11 Ocak 2012 Çarşamba

ADAM GİBİ TERÖRİSTLERE SAHİBİZ.

Fırtına gibi günler yaşıyoruz. Her şey üst üste geliyor. Atık ölümlere, tutuklamalara ve seri operasyonlara şaşırmıyoruz bile. Çivisi çıkmış bir düzlemde, dik durmaya çalışıyoruz.

Her kesimden terörist üretmeye başladı, özel yetkili savcılar. Generalinden, gazetecisinden, akademisyenlere kadar toplumun değişik kesimleri, bir ömür bekledikten sonra birden bire terörist olmaya  yöneliyor. Terörist milletvekillerimiz var,  sokak yüzü görmeden, içerde yatıyorlar. Gazetecilerimiz içerden gazete çıkarmaya başladılar. Uçaklarımız yine kendi topraklarımızı bombalayıp, kendi insanlarımızı öldürüyor. Muhalif Parti genel başkanları özel yetkili savcılarım kıskacı altında. Hemen herkes, bir biçimde terörize edilerek, toplumdan soyutlanmaya, sindirilmeye ve içeri tıkılmaya çalışılıyor.
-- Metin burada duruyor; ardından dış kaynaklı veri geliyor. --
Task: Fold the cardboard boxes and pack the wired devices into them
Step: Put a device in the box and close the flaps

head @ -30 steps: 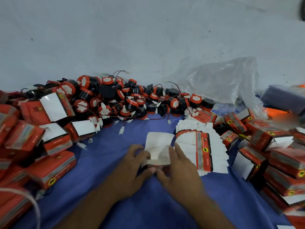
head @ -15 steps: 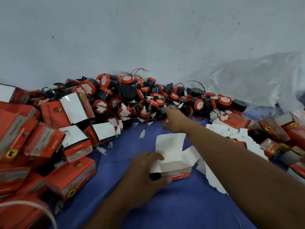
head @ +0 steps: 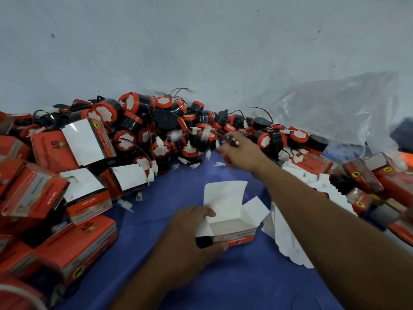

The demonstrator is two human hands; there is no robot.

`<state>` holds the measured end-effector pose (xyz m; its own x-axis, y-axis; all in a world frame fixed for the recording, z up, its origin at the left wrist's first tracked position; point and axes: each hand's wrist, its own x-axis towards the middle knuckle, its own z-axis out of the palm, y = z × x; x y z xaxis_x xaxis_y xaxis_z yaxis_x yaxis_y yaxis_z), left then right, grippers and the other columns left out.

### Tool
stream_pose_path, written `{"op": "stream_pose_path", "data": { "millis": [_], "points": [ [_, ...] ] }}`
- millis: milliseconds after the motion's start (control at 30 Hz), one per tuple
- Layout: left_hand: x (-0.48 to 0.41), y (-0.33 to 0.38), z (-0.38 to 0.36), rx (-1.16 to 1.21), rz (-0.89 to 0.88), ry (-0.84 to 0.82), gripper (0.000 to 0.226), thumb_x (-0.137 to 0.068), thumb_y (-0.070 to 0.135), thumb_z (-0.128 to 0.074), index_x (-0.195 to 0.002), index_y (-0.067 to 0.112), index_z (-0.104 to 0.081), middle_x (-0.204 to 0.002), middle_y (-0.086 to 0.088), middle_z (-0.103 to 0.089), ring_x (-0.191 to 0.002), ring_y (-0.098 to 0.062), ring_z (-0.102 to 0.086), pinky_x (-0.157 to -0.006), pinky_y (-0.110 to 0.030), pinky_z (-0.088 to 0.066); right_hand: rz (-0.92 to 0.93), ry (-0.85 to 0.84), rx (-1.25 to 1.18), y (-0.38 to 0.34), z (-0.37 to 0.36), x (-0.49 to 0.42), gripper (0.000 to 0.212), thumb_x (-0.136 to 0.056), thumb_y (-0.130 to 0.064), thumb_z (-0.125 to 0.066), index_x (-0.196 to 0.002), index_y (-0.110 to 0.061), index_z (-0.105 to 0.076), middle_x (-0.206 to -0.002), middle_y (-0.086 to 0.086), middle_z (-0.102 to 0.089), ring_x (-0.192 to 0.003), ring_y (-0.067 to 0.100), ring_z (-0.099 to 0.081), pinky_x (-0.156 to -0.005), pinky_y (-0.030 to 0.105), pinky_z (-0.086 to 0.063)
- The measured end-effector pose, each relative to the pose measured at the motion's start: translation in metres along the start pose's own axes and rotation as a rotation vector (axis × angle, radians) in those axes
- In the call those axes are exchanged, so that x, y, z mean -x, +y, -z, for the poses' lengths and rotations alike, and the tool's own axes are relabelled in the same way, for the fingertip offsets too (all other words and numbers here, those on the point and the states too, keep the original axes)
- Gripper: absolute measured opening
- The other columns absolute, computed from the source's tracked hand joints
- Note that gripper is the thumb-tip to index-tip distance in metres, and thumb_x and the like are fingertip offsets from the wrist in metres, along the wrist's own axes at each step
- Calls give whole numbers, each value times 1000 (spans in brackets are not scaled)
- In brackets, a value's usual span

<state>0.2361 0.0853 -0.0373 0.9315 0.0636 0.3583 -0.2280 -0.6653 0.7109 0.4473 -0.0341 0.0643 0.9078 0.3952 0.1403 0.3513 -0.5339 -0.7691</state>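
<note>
One wired device (head: pixel 226 158) sat in right hand (head: pixel 240 151), fingers curled round it at heap (head: pixel 156 135) edge, blurred; half-second earlier hand only reached. Meanwhile left hand (head: pixel 192 233) pinched open box (head: pixel 232 224), empty on blue cloth (head: pixel 234 283); loading seemed next.

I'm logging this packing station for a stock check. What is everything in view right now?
wired devices: many, black and orange, piled along the wall
open box: one, red outside, white inside, centre of cloth
other boxes: many, red, heaped left and right
flat box blanks: stack, white, right of open box
plastic bag: one, clear, right rear
cloth: one, blue, under everything
held device: one, red, blurred, in right hand
left hand: holds open box's left end
right hand: at pile's edge
</note>
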Motion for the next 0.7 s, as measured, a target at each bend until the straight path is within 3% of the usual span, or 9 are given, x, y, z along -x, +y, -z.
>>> {"op": "stream_pose_path", "data": {
  "millis": [100, 233, 333, 433, 500, 600, 700],
  "points": [
    [1, 4, 0, 12, -6, 22, 53, -68, 45, -84, -107, 48, -48, -118, 35, -43, -114, 10, -41, -96, -4, -29, -79, 121, -610, -12, 38, 41, 21, -93, -26, -71, -106, -11, -65, -97, 5, -72, -84, 16, -70, -67, 29, -60],
    [0, 5, 3, 10, 8, -14, 53, -65, 44, -86, -104, 48, -51, -113, 31, -47, -114, 10, -40, -90, 0, -29, -84, 121, -711, -8, 64, 114, 35, -85, -43, -75, -97, -10, -74, -90, 8, -74, -70, 11, -66, -59, 23, -48],
    [1, 10, 4, 3, 28, -15, 53, -65, 43, -87, -105, 49, -52, -114, 30, -49, -110, 6, -46, -89, 0, -31, -45, 10, -791, -3, 46, 155, 56, -70, -41, -83, -109, -5, -66, -103, 11, -76, -95, 22, -73, -77, 29, -58],
    [-4, 19, 4, 62, -34, -32, 47, -70, 29, -86, -102, 53, -61, -104, 24, -65, -100, 5, -59, -80, -4, -42, 93, -74, -547, -3, 22, 167, 31, -80, -22, -84, -105, -10, -70, -106, 4, -76, -100, 20, -73, -88, 35, -59],
    [-6, 21, 4, 116, -57, -58, 38, -77, 23, -81, -103, 43, -64, -100, 18, -68, -93, 6, -63, -74, -10, -47, 141, -68, -387, 2, 12, 166, 21, -81, -17, -83, -99, -11, -74, -109, -4, -72, -101, 11, -71, -91, 31, -57],
    [-2, 13, 3, 69, 42, -8, 46, -74, 44, -83, -110, 46, -55, -107, 22, -62, -98, 11, -56, -77, -4, -41, 175, -55, -286, 12, 9, 163, 16, -81, -21, -84, -97, -23, -81, -121, -16, -58, -111, -2, -61, -95, 22, -52],
    [0, 6, 0, 69, 44, 47, 54, -67, 47, -86, -109, 56, -54, -113, 26, -61, -105, 18, -53, -80, 3, -37, 197, -80, -211, 19, 15, 160, 18, -81, -20, -84, -83, -38, -80, -102, -9, -60, -90, 0, -63, -75, 19, -52]
  ]
}}
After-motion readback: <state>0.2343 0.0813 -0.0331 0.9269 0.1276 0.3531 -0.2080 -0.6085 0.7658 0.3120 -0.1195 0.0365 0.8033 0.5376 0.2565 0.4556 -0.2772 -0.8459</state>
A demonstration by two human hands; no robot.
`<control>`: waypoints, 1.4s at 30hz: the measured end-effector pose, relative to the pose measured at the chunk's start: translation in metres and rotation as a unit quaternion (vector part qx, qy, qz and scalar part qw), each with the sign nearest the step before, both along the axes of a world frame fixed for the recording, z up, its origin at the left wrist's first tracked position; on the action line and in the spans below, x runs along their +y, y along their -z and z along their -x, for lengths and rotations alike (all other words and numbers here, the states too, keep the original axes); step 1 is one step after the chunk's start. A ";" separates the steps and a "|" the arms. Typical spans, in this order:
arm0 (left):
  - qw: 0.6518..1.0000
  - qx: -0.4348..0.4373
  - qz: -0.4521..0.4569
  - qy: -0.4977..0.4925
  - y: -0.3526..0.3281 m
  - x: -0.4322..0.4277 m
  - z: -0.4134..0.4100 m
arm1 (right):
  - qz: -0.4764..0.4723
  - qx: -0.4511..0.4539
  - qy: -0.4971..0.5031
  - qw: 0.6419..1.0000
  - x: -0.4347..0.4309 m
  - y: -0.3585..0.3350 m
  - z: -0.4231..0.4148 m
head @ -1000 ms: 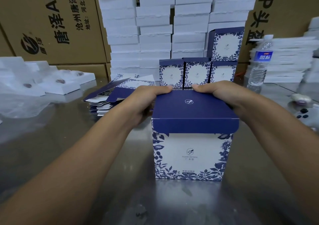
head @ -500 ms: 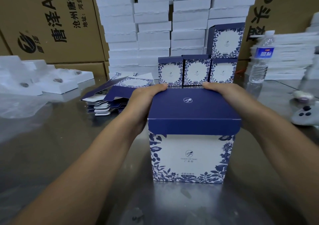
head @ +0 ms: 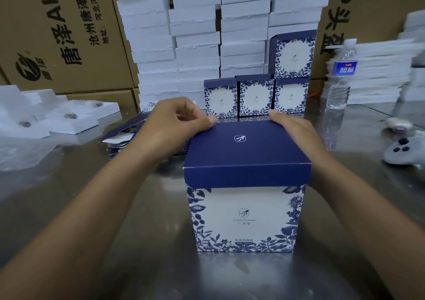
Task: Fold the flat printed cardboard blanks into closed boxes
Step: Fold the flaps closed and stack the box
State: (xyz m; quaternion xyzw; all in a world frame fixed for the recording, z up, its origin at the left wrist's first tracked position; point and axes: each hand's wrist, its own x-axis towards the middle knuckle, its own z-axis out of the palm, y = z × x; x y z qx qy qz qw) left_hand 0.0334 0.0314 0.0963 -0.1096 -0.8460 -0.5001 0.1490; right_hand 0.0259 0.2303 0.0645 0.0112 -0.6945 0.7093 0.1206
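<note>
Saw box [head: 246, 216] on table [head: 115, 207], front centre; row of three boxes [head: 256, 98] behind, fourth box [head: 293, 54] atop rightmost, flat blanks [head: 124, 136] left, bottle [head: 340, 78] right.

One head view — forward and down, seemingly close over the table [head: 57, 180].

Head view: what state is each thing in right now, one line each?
Front box: upright, navy lid folded down.
Left hand: fingers curled, thumb tip on lid's far left corner.
Right hand: grips lid's far right corner.
Flat blanks: unfolded, piled.
Finished boxes: closed, one stacked on three.
Water bottle: upright, capped.
</note>
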 end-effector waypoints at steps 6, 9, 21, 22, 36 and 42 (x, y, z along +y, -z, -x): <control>0.954 0.124 0.210 0.176 -0.011 -0.013 -0.055 | -0.004 0.009 -0.001 1.000 0.000 -0.001 -0.004; 0.958 0.155 0.168 0.172 0.000 -0.010 -0.064 | -0.004 0.024 0.003 1.000 0.000 0.001 -0.003; 0.972 0.217 0.052 0.075 0.030 0.020 -0.009 | -0.044 0.255 0.039 0.965 -0.006 0.006 -0.007; 0.970 0.229 0.046 0.070 0.033 0.023 -0.004 | -0.084 0.275 0.033 0.957 -0.009 0.008 -0.008; 0.950 0.306 -0.044 0.030 0.058 0.042 0.013 | -0.245 0.397 0.106 0.878 -0.014 0.024 0.006; 0.944 0.328 -0.014 0.035 0.064 0.034 0.018 | -0.250 0.403 0.103 0.874 -0.009 0.024 0.007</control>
Meğer hepimiz teröristmişiz… Bunu ben çok önceden biliyordum, ama artık yalnız değilim. Bu kavram bizim sırtımıza yıllar öncesinden yapıştırıldı. 

Özel yetkili savcıların ruh hallerini çok merak ediyorum. Gerçi tecrübelerim var bu konuda. Askeri mahkeme savcılarını tanımıştım yıllar öncesinde. Sıkıyönetim mahkemelerinde, çatık kaşlarıyla alttan bakan, sert görünüşlü, alaycı insanlardı. Öyle bir bakışları vardı ki, hem karşısındaki insanı aşağılar hem de, yaşamın benim elimde der gibi, alaycı bakarlardı. Apoletlerini kimlik gibi taşırlardı omuzlarında.

Ürkerdik.

Şimdinin özel yetkili savcılarının da pek farkları yok. Yine aşağılar gibi bakıyorlar, yine alaycılar ve yine yok yerden suç üretmek için yoğun çaba içerisindeler. Ve hiçbir dönem olamadıkları kadar pervasızlar.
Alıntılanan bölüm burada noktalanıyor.